Source material Start Marker

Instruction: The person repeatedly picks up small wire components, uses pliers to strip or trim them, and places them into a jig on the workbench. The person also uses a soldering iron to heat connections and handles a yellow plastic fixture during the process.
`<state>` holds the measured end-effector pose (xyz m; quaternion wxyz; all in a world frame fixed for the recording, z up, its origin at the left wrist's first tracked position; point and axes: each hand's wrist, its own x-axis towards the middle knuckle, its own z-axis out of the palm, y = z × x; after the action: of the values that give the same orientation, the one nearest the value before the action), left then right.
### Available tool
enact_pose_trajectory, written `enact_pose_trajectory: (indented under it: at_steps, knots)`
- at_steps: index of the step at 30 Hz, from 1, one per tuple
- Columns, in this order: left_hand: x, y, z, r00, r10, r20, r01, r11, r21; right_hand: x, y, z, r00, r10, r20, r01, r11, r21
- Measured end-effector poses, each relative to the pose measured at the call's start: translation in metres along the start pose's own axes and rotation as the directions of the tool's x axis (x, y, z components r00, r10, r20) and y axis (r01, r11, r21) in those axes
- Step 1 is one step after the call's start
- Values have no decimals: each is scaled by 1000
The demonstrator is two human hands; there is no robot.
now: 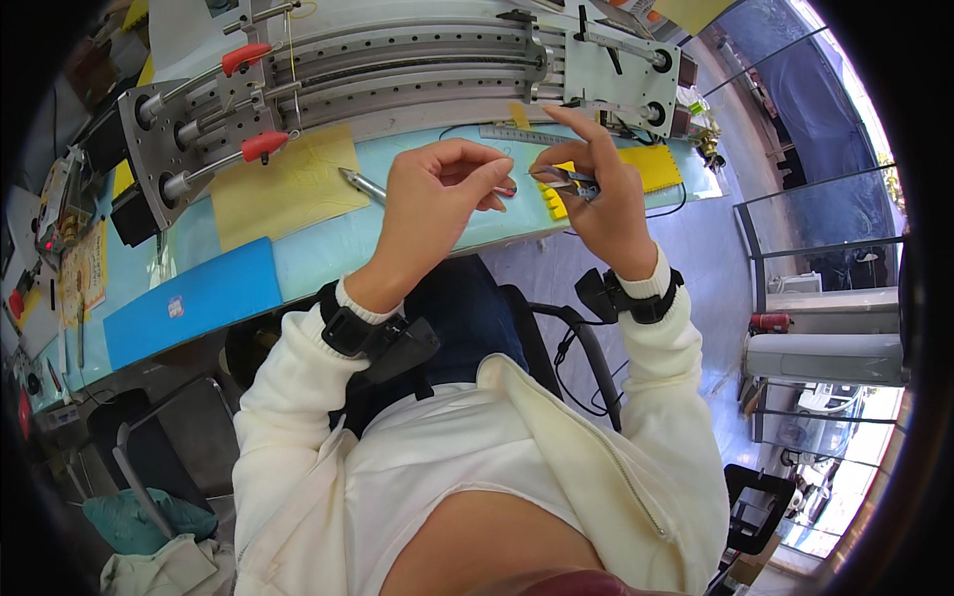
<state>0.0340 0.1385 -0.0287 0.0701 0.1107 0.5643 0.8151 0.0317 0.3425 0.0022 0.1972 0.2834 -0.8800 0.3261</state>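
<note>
My left hand (440,190) is raised over the table's front edge, thumb and forefinger pinched together. Whether something thin sits in that pinch is too small to tell. A small red-tipped piece (507,191) shows just beside its fingertips, its other end hidden. In my right hand (607,190) is a small pair of metal snips (570,181), the tips pointing toward my left hand. My right forefinger sticks up away from the tool. Behind the snips lies a yellow notched piece (553,200), partly covered. A silver pen-like tool (362,185) rests left of my left wrist.
A metal linear-rail machine (417,71) with red-handled clips (264,146) spans the table's back. Yellow paper (291,186), a blue board (194,302) and a steel ruler (522,135) lie in front. A yellow sheet (652,167) is at right. A chair (160,454) stands lower left.
</note>
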Motion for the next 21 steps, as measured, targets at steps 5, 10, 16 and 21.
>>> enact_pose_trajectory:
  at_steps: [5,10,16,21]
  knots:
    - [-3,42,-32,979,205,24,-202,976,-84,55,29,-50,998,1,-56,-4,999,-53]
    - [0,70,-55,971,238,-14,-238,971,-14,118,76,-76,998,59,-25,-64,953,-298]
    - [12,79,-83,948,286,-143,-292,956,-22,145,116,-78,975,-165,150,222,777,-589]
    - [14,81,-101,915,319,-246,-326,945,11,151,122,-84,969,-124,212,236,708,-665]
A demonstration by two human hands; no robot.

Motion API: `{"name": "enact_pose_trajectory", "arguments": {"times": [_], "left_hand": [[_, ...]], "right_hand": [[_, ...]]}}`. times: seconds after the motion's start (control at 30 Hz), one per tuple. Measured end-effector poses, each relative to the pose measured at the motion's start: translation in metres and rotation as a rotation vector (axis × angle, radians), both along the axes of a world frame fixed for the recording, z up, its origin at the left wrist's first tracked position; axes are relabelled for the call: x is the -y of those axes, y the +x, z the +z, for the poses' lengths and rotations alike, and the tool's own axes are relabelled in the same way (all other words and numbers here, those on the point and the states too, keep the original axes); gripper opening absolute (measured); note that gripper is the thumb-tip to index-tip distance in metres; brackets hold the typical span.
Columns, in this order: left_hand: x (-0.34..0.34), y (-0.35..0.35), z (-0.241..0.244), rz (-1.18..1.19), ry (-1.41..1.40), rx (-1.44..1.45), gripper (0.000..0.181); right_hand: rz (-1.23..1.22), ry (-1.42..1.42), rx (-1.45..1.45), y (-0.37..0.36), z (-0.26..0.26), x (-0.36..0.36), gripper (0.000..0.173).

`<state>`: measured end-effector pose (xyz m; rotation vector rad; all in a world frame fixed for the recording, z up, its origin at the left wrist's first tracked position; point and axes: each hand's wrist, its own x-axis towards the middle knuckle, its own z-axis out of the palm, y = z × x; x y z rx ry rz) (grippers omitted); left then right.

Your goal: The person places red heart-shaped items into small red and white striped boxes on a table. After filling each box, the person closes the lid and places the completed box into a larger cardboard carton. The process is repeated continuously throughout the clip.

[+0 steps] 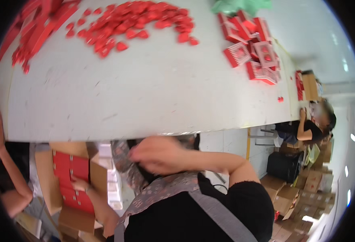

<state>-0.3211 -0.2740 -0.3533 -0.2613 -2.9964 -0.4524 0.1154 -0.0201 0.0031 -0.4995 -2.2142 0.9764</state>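
Observation:
My left hand (80, 184) is down in an open cardboard carton (44, 181) beside the table. Its fingertips rest on the red boxes (79, 165) packed in rows there, and nothing is seen in its grasp. My right hand (157, 154) is blurred, bent inward in front of my grey patterned apron (162, 184), just below the near edge of the white table (141, 93). Whether its fingers hold anything cannot be made out.
Red heart-shaped pieces (138, 19) are heaped across the table. Red-and-pink windowed boxes (250, 48) form a pile by a green plastic bag (244, 6). A co-worker's arm (14, 175) reaches in at left; another person (310, 127) works at right. Stacked cartons (307, 190) stand behind.

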Motion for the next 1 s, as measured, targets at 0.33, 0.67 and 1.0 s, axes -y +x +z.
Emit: {"name": "enact_pose_trajectory", "arguments": {"times": [0.33,0.67,1.0], "left_hand": [[-0.197,0.126,0.222,-0.537,0.564,-0.704,0.053],[-0.379,0.424,0.403,-1.356,0.674,1.907,0.069],[-0.413,0.477,0.386,-0.994,0.777,1.972,0.049]], "right_hand": [[-1.239,0.481,0.774,0.284,0.009,-0.188,0.089],[-0.609,0.619,0.269,0.228,0.058,-0.141,0.08],[-1.504,0.43,0.455,0.393,0.055,-0.206,0.053]]}}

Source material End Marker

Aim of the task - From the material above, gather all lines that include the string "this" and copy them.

Response box -
- Columns, in this order: left_hand: x, y, z, r00, r10, r20, r01, r11, r21; right_hand: x, y, z, r00, r10, r20, r01, r11, r21
Columns, in this order: left_hand: x (-0.34..0.34), y (-0.35..0.35), z (-0.241..0.244), rz (-1.18..1.19), ry (-1.41..1.40), rx (-1.44..1.45), gripper (0.000..0.181); right_hand: rz (-1.23..1.22), ry (-1.42..1.42), rx (-1.45..1.45), y (-0.37..0.36), z (-0.26..0.26), x (-0.36..0.36), gripper (0.000..0.173).

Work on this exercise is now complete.